» WHAT YOU HAVE TO DO
Only the lines from the start of the data through the line with "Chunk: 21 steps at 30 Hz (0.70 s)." belong in the copy. Restate them word for word, minus the pictures.

━━ SOURCE INFORMATION ━━

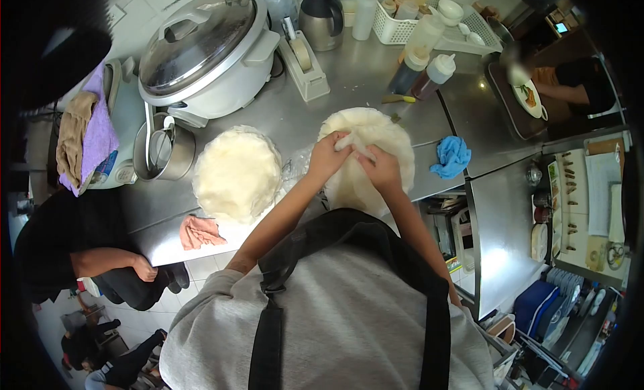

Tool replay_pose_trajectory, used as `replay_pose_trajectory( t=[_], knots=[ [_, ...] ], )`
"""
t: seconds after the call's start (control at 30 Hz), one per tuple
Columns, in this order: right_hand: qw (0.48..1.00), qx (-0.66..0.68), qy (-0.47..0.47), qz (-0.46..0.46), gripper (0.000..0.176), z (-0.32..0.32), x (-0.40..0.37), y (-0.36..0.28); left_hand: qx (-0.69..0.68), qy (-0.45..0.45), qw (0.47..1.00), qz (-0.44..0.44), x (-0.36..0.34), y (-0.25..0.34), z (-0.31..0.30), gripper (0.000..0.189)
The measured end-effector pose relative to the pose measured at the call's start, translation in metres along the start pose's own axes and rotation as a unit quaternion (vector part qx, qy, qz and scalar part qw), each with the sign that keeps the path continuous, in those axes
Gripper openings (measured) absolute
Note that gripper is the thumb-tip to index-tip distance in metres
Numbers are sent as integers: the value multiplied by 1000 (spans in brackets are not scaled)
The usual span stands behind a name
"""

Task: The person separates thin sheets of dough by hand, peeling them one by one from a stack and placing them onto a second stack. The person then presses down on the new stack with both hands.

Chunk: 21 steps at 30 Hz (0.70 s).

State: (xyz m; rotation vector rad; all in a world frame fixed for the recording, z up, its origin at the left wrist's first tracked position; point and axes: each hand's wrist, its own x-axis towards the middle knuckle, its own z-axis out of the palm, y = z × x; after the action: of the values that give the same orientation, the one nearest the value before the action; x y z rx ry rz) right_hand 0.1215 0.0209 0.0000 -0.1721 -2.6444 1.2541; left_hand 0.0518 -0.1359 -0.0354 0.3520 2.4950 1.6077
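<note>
Two round stacks of thin, pale sheets that look like dough wrappers lie on the steel counter. Over the right stack (396, 131), both hands are closed on the raised edge of a thin pale wrapper (354, 143). My left hand (327, 155) pinches it on one side and my right hand (380, 167) on the other, close together. Beside my left forearm sits the left stack (236, 172). Crumpled clear plastic (296, 165) lies between the stacks.
A large rice cooker (204, 61), a steel pot (163, 148) and a tape dispenser (305, 64) stand at the back left. Squeeze bottles (435, 78) are behind the right stack. Blue cloth (451, 156) and pink cloth (200, 233) lie on the counter. Another person's arm (111, 262) is at left.
</note>
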Motion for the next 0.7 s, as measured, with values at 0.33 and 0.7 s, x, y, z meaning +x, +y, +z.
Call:
replay_pose_trajectory(
  t=[0.33, 0.7],
  knots=[
    [991, 19, 14, 129, 35, -65, -1, 62, -74, 14, 992, -97, -11, -22, -10, 36],
    [963, 107, 41, 244, 29, -166, -46, 73, -67, -39, 992, -101, -13, -10, 13, 36]
  ],
)
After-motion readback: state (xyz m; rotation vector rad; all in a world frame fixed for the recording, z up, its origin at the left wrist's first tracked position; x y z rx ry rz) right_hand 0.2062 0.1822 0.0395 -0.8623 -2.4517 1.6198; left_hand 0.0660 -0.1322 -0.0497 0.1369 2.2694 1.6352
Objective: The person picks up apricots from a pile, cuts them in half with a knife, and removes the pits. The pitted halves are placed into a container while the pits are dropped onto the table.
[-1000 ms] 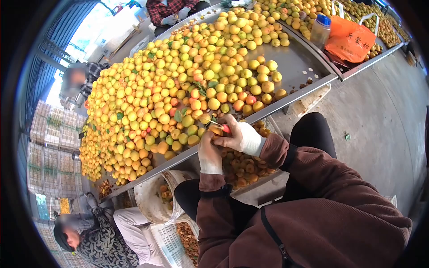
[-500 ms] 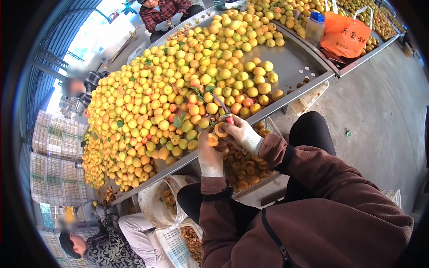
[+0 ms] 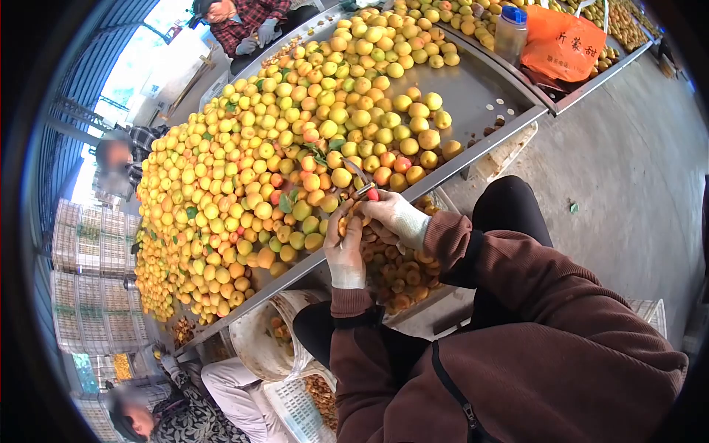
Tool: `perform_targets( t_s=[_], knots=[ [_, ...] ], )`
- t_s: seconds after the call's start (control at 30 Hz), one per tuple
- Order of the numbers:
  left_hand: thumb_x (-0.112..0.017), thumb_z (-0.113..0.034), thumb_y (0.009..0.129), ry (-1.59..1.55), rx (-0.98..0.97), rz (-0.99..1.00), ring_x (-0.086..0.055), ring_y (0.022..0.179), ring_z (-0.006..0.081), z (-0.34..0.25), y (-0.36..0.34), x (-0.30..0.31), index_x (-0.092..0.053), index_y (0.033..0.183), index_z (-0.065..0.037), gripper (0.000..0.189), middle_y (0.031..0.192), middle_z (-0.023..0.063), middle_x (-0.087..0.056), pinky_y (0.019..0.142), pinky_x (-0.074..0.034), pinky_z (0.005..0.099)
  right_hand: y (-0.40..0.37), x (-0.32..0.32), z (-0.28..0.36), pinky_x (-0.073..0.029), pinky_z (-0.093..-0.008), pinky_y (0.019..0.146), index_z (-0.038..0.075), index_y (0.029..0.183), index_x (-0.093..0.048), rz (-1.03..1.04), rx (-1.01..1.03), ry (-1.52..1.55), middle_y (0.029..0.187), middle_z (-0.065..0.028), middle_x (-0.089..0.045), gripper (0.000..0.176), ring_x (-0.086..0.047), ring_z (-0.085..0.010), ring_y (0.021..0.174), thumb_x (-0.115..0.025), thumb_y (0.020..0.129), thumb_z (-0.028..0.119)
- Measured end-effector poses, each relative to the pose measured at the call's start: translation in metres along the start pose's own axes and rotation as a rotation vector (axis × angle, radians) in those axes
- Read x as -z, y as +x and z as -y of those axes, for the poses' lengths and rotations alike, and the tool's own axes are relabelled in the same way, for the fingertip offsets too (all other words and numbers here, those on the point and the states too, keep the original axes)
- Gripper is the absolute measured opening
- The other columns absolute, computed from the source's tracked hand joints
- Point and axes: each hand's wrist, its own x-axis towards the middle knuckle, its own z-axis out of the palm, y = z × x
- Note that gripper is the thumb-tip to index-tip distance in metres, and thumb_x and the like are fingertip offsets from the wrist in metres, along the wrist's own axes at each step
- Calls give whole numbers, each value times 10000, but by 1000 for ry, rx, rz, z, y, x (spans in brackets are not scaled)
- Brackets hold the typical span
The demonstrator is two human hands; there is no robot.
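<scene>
My right hand [image 3: 390, 213], in a pale glove with bare fingertips, is closed around a curved-bladed knife with a red handle [image 3: 373, 195]. Its blade points up and away over the table edge. My left hand [image 3: 345, 249], gloved the same way, is closed on a cut apricot [image 3: 343, 224], mostly hidden by the fingers. The two hands meet in front of the metal table's rim. Whole apricots [image 3: 258, 173] lie heaped just beyond them. Below my hands, halved apricots [image 3: 402, 277] fill a container.
The metal table [image 3: 484, 92] has a raised rim. A blue-capped bottle [image 3: 510, 37] and orange bag [image 3: 565, 44] stand at the upper right. A white bucket [image 3: 258, 336] and crate [image 3: 295, 410] of pits are lower left. Co-workers sit around; stacked crates [image 3: 96, 273] stand left.
The opened apricot halves that showed between my hands are now mostly covered by my fingers. My left hand's fingers have closed in around the fruit. The whole view has shifted slightly.
</scene>
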Motion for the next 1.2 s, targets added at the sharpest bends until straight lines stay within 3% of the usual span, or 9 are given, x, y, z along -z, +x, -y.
perform_targets(
  t_s=[0.2,0.27,0.3,0.4,0.63,0.7,0.77,0.9,1.2],
  knots=[
    [-613,-98,933,405,-257,20,-574,983,132,10,10,0,-609,1193,-9,275,1101,63,-627,904,-458,268,9,-3,-14,-290,-257,366,48,1009,-596,-29,-10,180,589,10,-485,224,-388,-85,403,-627,871,221],
    [-602,-126,945,347,-54,-205,-589,800,112,14,23,6,-601,1213,-23,287,965,51,-646,715,-492,232,-4,-6,-4,-331,-248,415,44,993,-614,-103,25,98,637,4,-530,190,-436,-87,457,-630,877,195],
    [-587,-150,953,210,26,-185,-508,562,80,-8,17,-4,-583,1232,-28,304,781,26,-614,479,-404,202,-4,-4,-6,-331,-248,415,44,993,-614,-104,20,103,637,4,-530,190,-436,-87,457,-630,877,195],
    [-579,-192,953,175,-12,-234,-402,432,61,-19,24,-1,-573,1219,-26,314,655,7,-548,373,-289,206,0,-1,-7,-474,-261,676,29,1001,-614,-173,199,-67,839,-54,-637,264,-595,-142,748,-651,860,248],
    [-599,-271,938,341,117,-66,-532,510,124,-13,17,33,-629,1117,-28,303,705,79,-619,456,-416,260,5,22,-16,-509,-354,756,16,1045,-585,-248,380,-544,868,-171,-661,399,-660,-274,839,-658,845,354],
    [-627,-297,919,876,-373,-113,-618,677,193,-20,15,27,-664,1048,-45,286,795,100,-664,621,-502,349,-6,21,-5,-520,-400,740,17,1067,-567,-249,289,-901,855,-213,-658,455,-664,-356,847,-663,847,403],
    [-643,-375,872,1345,-270,-227,-662,864,329,-35,16,37,-687,1043,-86,339,932,171,-689,784,-512,407,-1,27,-16,-522,-428,707,19,1085,-548,-265,372,-914,831,-221,-661,476,-658,-391,822,-668,849,414],
    [-595,-581,794,1698,183,-32,-629,1026,362,-38,35,29,-684,1103,-145,542,1027,215,-677,900,-479,430,2,28,-23,-520,-435,691,20,1083,-522,-278,473,-825,794,-222,-648,453,-654,-395,798,-667,856,384],
    [-630,-381,836,1647,192,94,-644,1034,329,-19,59,14,-575,1273,-126,508,1120,195,-667,898,-490,406,4,31,-29,-502,-428,697,34,984,-497,-213,525,-661,811,-204,-642,334,-651,-383,824,-613,888,332]
  ],
)
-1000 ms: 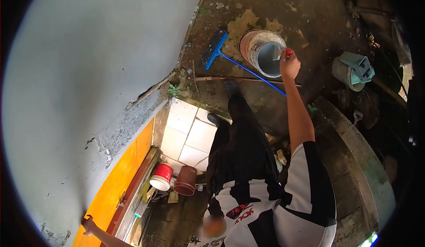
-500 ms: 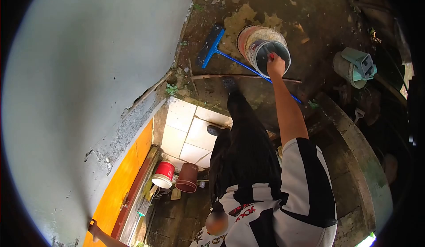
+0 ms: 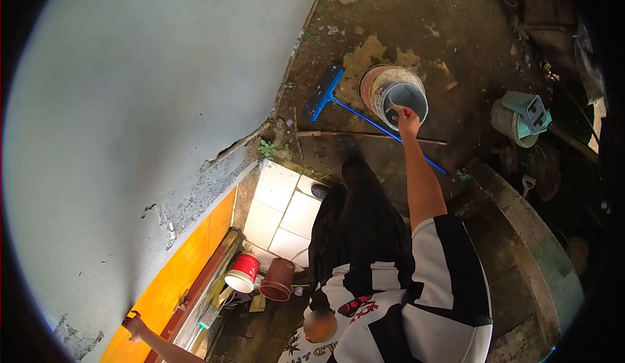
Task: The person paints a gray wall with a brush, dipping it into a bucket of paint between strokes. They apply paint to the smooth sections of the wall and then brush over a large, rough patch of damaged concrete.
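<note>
My right hand [image 3: 409, 123] reaches forward over a bucket [image 3: 424, 106] and is closed around a small red-handled tool [image 3: 404, 111]. The tool's pale end points into the bucket's mouth; its exact kind is hard to make out. This bucket sits on top of other stained containers [image 3: 372, 80] on the wet ground. At the lower left, my left hand [image 3: 136, 328] is at the orange door [image 3: 185, 259], close to the grey wall [image 3: 150, 116]. Its fingers look spread, and nothing shows in them.
A blue squeegee [image 3: 325, 93] lies beside the buckets, with its pole crossing a long stick [image 3: 312, 133]. A red and white bucket [image 3: 243, 272] and a brown bucket [image 3: 276, 280] stand by the doorway. Further right are a bucket with green containers [image 3: 524, 112] and a low concrete wall [image 3: 521, 220].
My right hand has drawn up and back toward the bucket's near rim, and the tool's pale end now shows. My left hand has shifted slightly along the orange door. The view has tilted.
</note>
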`<state>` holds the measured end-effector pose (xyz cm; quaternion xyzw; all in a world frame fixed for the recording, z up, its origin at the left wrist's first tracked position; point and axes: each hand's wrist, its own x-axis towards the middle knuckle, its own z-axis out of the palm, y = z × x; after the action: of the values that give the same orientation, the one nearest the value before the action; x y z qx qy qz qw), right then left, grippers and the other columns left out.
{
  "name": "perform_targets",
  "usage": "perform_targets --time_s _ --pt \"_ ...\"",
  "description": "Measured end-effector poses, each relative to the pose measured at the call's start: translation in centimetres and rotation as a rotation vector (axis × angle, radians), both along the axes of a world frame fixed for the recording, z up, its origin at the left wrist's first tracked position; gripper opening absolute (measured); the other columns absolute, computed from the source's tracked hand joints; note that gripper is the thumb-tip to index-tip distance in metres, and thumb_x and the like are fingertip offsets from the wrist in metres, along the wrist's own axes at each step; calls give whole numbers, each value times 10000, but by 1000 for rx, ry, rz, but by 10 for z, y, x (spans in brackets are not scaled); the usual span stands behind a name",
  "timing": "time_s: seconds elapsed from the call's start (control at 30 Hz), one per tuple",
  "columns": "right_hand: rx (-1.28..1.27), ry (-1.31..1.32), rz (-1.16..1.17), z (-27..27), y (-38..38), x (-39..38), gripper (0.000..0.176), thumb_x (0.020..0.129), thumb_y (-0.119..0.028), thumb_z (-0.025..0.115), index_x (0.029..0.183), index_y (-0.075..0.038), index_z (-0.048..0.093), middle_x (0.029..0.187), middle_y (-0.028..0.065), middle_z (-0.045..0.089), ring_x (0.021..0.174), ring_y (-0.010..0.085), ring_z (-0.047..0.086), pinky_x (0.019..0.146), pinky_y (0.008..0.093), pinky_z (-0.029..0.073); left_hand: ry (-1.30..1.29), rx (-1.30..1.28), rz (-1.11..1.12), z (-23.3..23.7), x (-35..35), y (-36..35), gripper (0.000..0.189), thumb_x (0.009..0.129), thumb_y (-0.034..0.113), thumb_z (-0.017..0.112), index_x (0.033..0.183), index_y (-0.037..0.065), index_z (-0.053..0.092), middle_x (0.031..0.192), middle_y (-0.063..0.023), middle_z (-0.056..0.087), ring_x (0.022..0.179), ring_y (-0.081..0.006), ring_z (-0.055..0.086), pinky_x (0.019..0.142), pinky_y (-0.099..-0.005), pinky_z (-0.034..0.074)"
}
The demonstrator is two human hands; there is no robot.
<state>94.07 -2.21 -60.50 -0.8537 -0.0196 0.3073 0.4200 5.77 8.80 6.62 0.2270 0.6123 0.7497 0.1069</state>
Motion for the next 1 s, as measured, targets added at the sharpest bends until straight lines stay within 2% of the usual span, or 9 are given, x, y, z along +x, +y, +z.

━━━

» RESPONSE AREA
Tool replay_pose_trajectory, used as `replay_pose_trajectory( t=[_], knots=[ [_, ...] ], )`
"""
t: seconds after the call's start (control at 30 Hz), one per tuple
Columns, in this order: right_hand: qw (0.48..1.00), qx (-0.66..0.68), qy (-0.47..0.47), qz (-0.46..0.46), gripper (0.000..0.176), z (-0.32..0.32), x (-0.40..0.37), y (-0.36..0.28); left_hand: qx (-0.69..0.68), qy (-0.45..0.45), qw (0.47..1.00), qz (-0.44..0.44), x (-0.36..0.34), y (-0.25..0.34), z (-0.31..0.30), gripper (0.000..0.189)
The measured end-effector pose relative to the pose measured at the call's start, translation in metres along the start pose's own axes and rotation as a unit quaternion (vector part qx, qy, qz and scalar part qw), each with the sign that keeps the path continuous, in those axes
Gripper openings (measured) absolute
Note that gripper is the thumb-tip to index-tip distance in metres
Numbers are sent as integers: the value multiplied by 1000 (spans in brackets are not scaled)
The usual span stands behind a name
"""

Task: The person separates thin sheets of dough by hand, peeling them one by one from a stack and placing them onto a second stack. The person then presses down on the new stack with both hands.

Chunk: 21 steps at 30 Hz (0.70 s).

The exercise requires nothing more.